### Task item
The expected output is the complete listing, copied exactly.

BEGIN

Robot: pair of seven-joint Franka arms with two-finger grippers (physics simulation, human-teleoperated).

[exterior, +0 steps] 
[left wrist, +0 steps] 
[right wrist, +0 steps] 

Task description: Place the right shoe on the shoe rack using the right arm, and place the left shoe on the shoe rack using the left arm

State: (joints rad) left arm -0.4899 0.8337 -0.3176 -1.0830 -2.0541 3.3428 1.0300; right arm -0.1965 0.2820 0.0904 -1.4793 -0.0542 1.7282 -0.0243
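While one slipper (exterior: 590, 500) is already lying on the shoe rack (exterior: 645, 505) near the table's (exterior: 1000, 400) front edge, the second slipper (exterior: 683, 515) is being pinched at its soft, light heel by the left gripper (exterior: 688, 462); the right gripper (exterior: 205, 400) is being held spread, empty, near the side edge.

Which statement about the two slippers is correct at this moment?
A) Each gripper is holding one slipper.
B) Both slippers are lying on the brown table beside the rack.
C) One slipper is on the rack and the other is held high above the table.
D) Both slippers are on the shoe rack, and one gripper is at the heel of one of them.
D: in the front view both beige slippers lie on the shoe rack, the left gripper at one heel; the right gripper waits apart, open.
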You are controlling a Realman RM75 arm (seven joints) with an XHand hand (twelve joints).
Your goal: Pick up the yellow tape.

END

### Result for this task
Robot: pair of seven-joint Franka arms with two-finger grippers (physics simulation, human-teleoperated).

[exterior, +0 steps] 
[left wrist, +0 steps] 
[right wrist, +0 steps] 

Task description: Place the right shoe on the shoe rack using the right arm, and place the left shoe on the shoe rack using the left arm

State: (joints rad) left arm -0.4899 0.8337 -0.3176 -1.0830 -2.0541 3.3428 1.0300; right arm -0.1965 0.2820 0.0904 -1.4793 -0.0542 1.7282 -0.0243
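While one slipper (exterior: 590, 500) is already lying on the shoe rack (exterior: 645, 505) near the table's (exterior: 1000, 400) front edge, the second slipper (exterior: 683, 515) is being pinched at its soft, light heel by the left gripper (exterior: 688, 462); the right gripper (exterior: 205, 400) is being held spread, empty, near the side edge.

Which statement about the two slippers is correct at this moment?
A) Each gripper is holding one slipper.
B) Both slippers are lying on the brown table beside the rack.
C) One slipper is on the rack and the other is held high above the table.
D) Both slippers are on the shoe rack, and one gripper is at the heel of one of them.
D: in the front view both beige slippers lie on the shoe rack, the left gripper at one heel; the right gripper waits apart, open.
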You are controlling a Realman RM75 arm (seven joints) with an XHand hand (twelve joints).
Your goal: Pick up the yellow tape.

There's nothing left to add to the answer.